There's a lot of magnanimity in the book, not only for Churchill's domestic allies and opponents, but also, surprisingly, for the likes of Kaiser Wilhelm and Adolf Hitler. Churchill excuses the Kaiser much of the blame for the start of World War One and, writing in 1935, credits Hitler for Germany's revival and suggests that, while the outlook is bleak and the character sinister, he may yet prove to be an asset to his country and the world.
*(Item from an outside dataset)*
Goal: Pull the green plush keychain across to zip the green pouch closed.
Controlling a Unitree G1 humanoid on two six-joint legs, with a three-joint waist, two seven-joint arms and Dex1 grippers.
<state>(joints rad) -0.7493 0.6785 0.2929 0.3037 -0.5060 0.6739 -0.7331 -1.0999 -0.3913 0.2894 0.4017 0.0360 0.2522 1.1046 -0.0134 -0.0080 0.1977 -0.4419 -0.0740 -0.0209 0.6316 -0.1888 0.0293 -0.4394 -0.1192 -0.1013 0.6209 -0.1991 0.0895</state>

Of course, we now know that not to be the case, but the excessive political even-handedness of the pieces does limit their interest today (an entertaining condemnation of Trotsky is an outlier in the book), for Churchill is not necessarily giving us his full views. He writes well, even if he overdoes it sometimes with the lofty prose we know from his wartime speeches (an essay on King George V lays it on very thick), but nor is he at the level of bold mythologising we can find in William Bolitho's Twelve Against the Gods – a gold standard for this sort of thing.

Ultimately, Great Contemporaries is a dated book that could have retained a stature if it had not so effectively restrained itself. By enabling Churchill's caution, diplomacy and indulgence, rather than allowing his boldness, humour and energy to flourish, the book maintains itself for modern readers largely as a curiosity (particularly for that Hitler essay) rather than a commentary.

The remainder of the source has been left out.